Okay, anyone is the state of Mass. it will now cost you 20.00 bucks if you are caught/heard cussing in public.....I am so glad I don't live there....lol


----------



## dmarcus (Jun 12, 2012)

I saw that on the news, the end is coming...


----------



## dmmj (Jun 12, 2012)

My freedom to swing my fists, ends at the beginning of your face. 
At least the states are deciding it (towns) and we don't have a cussing czar.


----------



## wellington (Jun 12, 2012)

Holy s--- I would be broke in less then a day. It's a prerequisite to live in Chicago


----------



## clare n (Jun 12, 2012)

It's amazing how different things are over there where u guys are compared to the uk lol. Was following the "can we talk about guns" thread too, it's another world!


----------



## KimandKarasi (Jun 12, 2012)

Is that per cuss word?? Oh man!! What happened to freedom of speech???


----------



## wellington (Jun 12, 2012)

clare n said:


> It's amazing how different things are over there where u guys are compared to the uk lol. Was following the "can we talk about guns" thread too, it's another world!
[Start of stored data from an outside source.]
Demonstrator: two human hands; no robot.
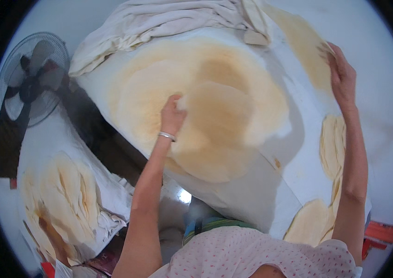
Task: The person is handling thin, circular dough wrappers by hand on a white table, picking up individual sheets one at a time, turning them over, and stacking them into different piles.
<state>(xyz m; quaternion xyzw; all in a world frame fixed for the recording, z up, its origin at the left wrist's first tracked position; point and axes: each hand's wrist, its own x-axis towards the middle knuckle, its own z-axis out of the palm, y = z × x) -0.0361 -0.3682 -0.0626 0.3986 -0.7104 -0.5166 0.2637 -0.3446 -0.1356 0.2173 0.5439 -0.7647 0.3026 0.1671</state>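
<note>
Thin round sheets, seemingly dough, [217, 107] overlap on a white cloth-covered surface [245, 199]. My left hand [173, 114], a metal bangle at its wrist, is closed on a pale edge of a sheet near the middle of the layers. Reaching to the far right, my right hand [342, 71] has its fingers at the edge of another thin sheet [304, 45] along the rim of the surface; its fingertips are partly hidden, and whether it grips the sheet is unclear. My shadow falls over the middle sheets.
A bunched white cloth [168, 21] lies at the far edge. At left stands a black fan [29, 88]. Folded sheets [64, 194] lie on another cloth-covered surface at lower left, with another person's arm [52, 236] there. More sheets [332, 147] lie near my right forearm.
</note>
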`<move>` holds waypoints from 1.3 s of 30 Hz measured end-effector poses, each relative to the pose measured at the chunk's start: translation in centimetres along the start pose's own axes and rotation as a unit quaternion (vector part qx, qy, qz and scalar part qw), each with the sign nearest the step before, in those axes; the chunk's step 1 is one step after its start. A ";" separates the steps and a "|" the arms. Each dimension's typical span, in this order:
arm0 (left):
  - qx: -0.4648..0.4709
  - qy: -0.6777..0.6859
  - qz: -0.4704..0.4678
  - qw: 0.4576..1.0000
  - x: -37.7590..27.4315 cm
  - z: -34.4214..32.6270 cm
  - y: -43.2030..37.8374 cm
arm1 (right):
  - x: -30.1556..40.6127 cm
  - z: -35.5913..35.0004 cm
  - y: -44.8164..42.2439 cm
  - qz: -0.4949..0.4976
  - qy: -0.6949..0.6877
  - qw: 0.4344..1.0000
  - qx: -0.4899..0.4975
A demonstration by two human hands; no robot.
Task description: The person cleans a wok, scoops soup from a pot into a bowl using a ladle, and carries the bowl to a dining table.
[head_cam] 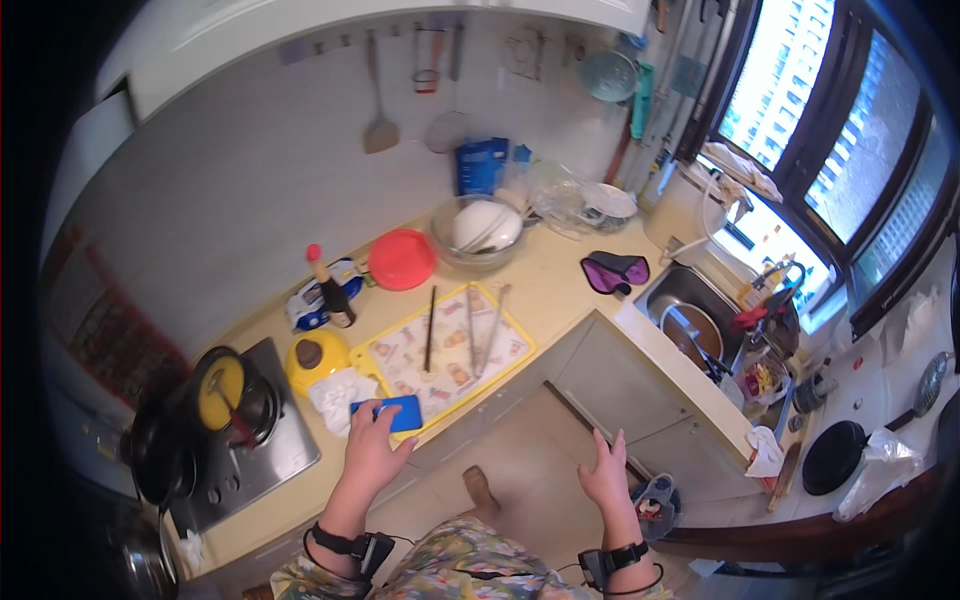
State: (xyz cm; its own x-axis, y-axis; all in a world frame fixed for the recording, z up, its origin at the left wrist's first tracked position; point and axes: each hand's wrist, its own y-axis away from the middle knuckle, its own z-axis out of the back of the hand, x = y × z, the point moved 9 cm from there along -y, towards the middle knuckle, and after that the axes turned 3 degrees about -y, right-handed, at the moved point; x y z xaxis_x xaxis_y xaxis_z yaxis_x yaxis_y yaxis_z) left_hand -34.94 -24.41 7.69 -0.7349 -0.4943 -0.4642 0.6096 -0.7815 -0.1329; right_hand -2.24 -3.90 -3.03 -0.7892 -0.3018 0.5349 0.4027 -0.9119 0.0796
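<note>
My left hand (373,444) is at the front edge of the counter with its fingers apart, beside a blue phone-like slab (397,414); whether the fingertips touch it, I cannot tell. The slab lies over the near corner of a yellow-rimmed cutting board (420,337) with a printed face. On that board lie a dark stick (430,330) and two metal utensils (472,330). A crumpled white cloth (337,394) and a yellow rounded container (316,361) adjoin the board's left end. My right hand (606,476) hangs in the air over the floor, fingers spread, holding nothing.
A gas stove (259,457) with pans stands at the left. Behind the board are a dark bottle (334,296), a red lid (402,259) and a glass bowl (477,255). A purple-and-black cloth item (615,272) lies near the sink (679,289). A bin (657,510) stands below my right side.
</note>
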 end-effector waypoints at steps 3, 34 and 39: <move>0.010 -0.004 -0.006 1.000 -1.8 -2.5 -5.6 | 0.8 1.7 -4.6 0.018 0.007 1.000 -0.018; 0.196 -0.182 0.071 0.961 -8.7 -15.0 -52.7 | 3.8 0.1 -38.9 0.182 -0.097 0.943 0.261; 0.236 -0.256 0.088 0.933 -8.0 -17.8 -53.7 | 3.4 -0.7 -41.6 0.190 -0.125 0.935 0.272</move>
State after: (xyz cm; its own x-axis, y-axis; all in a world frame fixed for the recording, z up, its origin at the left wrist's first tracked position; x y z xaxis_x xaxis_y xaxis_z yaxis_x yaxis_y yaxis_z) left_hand -56.51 28.28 2.91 -0.7545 -0.6543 0.0520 0.6248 -0.6917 0.3624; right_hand -22.01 32.78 -5.08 -0.4355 -0.4392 0.7858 0.8620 -0.4550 0.2235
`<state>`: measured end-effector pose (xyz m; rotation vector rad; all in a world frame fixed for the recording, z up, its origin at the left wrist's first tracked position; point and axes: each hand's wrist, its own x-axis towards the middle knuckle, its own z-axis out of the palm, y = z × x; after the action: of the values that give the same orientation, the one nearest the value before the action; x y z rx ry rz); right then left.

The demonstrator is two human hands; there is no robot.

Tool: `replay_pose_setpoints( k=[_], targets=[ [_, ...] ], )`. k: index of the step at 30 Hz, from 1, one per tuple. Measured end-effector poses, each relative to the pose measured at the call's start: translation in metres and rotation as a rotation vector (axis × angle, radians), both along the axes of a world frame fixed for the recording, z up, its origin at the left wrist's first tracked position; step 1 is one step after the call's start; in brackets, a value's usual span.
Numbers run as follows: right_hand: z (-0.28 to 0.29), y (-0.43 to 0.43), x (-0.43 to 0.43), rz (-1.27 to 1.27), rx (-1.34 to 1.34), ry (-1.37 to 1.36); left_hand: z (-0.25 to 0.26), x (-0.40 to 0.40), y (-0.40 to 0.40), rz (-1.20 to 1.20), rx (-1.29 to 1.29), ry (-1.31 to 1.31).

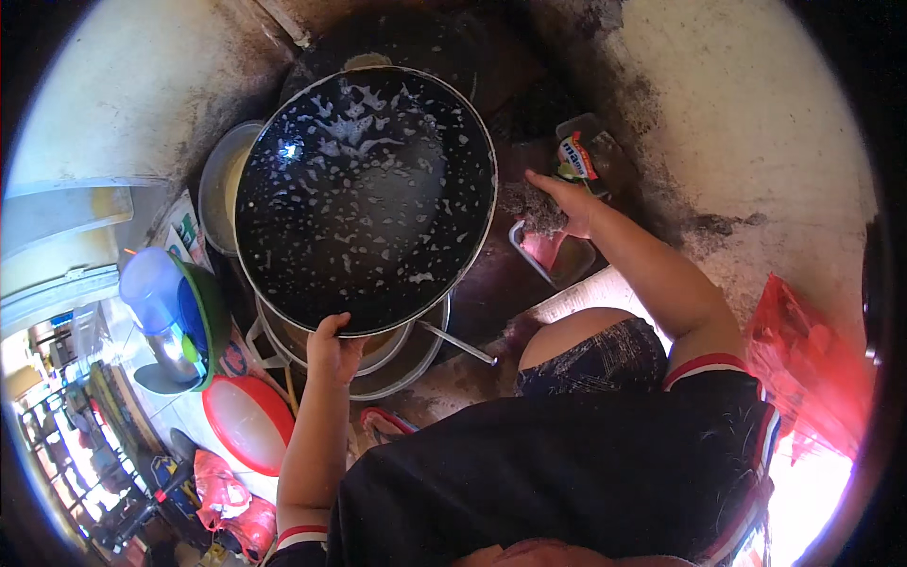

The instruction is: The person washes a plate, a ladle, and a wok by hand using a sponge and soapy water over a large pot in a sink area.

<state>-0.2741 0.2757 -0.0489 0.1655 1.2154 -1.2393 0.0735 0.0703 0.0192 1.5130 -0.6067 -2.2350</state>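
Note:
A large round black pan with patches of white suds on its surface is tilted toward me. My left hand grips its near rim, thumb on the inside. To the right of the pan, my right hand holds a grey scouring pad. Just below the pad is a clear plastic container with something pink at its edge. Beyond my right hand, a dish soap packet rests in another plastic container. Basins with cloudy liquid are partly hidden under the pan.
A pale basin stands left of the pan, a metal basin below it. Further left are a green basin with blue items and a red-rimmed lid. A red plastic bag hangs at right by the stained wall.

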Motion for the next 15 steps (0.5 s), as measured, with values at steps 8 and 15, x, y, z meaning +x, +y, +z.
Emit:
replay_pose_setpoints(
  k=[8, 15],
  targets=[
    [-0.042, 0.022, -0.039, 0.54, 0.128, 0.967, 0.033, 0.009, -0.005, 0.045, -0.096, -0.157],
    [0.042, -0.144, -0.049, 0.498, -0.117, 0.867, 0.107, 0.085, 0.003, 0.037, -0.124, -0.361]
  ],
)
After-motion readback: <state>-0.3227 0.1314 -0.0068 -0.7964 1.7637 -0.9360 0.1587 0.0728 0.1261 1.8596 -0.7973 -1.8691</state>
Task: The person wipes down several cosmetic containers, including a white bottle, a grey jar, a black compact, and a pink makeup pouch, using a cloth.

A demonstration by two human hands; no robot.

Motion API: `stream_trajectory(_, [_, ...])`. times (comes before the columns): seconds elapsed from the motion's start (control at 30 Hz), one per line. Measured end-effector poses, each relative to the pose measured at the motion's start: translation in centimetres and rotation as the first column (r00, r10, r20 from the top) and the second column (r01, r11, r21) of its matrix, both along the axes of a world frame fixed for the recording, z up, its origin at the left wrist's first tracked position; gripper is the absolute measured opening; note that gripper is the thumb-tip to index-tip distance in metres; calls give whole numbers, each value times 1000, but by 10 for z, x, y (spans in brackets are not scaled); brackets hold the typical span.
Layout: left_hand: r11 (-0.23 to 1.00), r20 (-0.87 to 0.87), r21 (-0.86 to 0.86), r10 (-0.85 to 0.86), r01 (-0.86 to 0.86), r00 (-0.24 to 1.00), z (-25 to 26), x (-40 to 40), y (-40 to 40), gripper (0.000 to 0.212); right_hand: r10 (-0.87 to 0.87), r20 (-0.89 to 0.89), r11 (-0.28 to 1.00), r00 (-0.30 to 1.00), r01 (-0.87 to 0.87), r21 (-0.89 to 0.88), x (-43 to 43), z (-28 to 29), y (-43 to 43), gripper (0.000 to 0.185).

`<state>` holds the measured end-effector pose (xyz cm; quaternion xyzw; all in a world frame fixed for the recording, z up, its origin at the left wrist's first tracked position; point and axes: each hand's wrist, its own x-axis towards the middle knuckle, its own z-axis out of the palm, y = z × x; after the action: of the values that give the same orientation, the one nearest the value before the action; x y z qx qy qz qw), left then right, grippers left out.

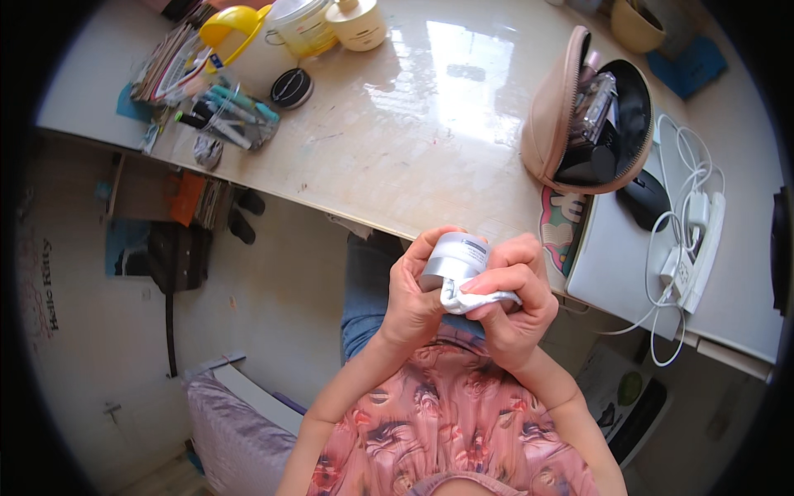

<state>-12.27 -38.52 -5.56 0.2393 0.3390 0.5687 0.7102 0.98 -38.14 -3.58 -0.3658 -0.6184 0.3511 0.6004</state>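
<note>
Just off the desk's front edge, my left hand (412, 288) is wrapped around a small cosmetic jar (457, 255) with a silver band and a pale body bearing small writing. The jar is tilted, and its far side is hidden by my fingers. My right hand (521, 294) pinches a folded white wipe or tissue (474, 299) between thumb and fingers. The wipe presses against the jar's silver end. Both hands are close together above my lap, over my jeans (369, 297).
On the desk (397, 161) at right stand an unzipped pink cosmetic bag (539, 130) and a silver laptop (605, 273) with a black mouse (645, 198) and white cables (673, 248). At left are a pen holder (239, 127), a round black container (291, 88) and a yellow-lidded jug (232, 31).
</note>
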Motion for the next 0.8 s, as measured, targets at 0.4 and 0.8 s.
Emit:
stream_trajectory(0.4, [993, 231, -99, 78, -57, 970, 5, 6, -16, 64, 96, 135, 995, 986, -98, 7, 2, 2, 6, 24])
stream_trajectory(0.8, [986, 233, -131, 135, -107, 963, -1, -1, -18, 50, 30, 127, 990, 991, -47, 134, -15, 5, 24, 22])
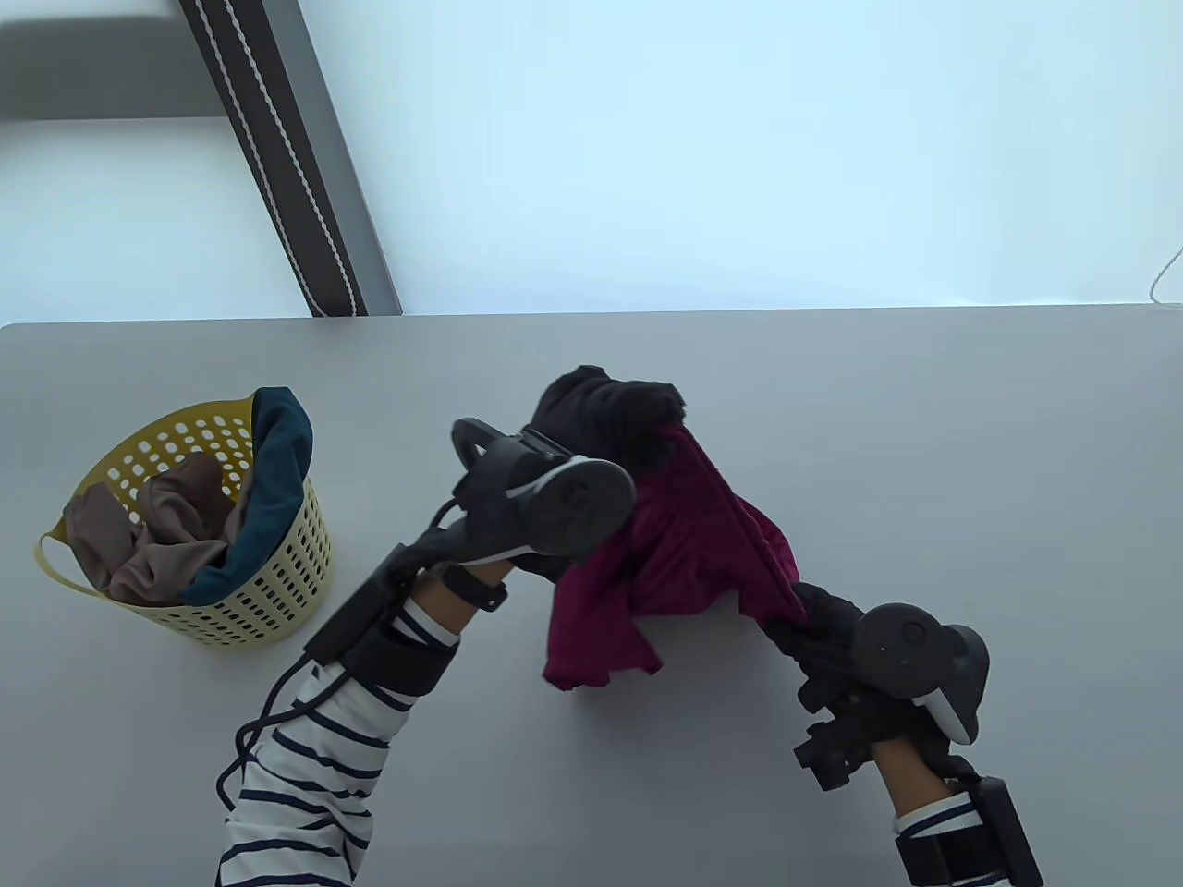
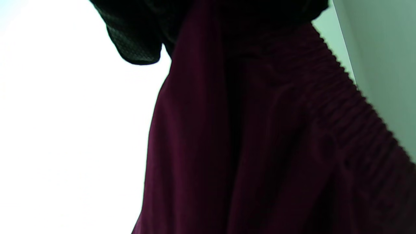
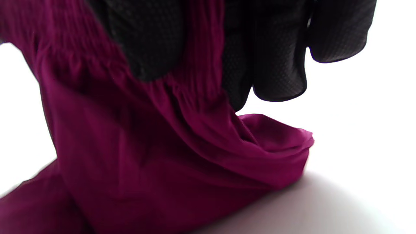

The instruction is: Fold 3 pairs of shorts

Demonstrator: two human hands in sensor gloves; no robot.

Why, please tell us. Do you get to carry guns and cuss without paying for it LOL or is it just not an issue. The US problem is everyone wants to control and be boss and make up stupid laws that they don't have the man power to enforce anyway. It's just a game they play. Some body wanted to puff his chest and this is the best he could do. Please tell us, i'm interested. Please tell me you don't have the stupid stuff.


----------



## ascott (Jun 12, 2012)

> What happened to freedom of speech???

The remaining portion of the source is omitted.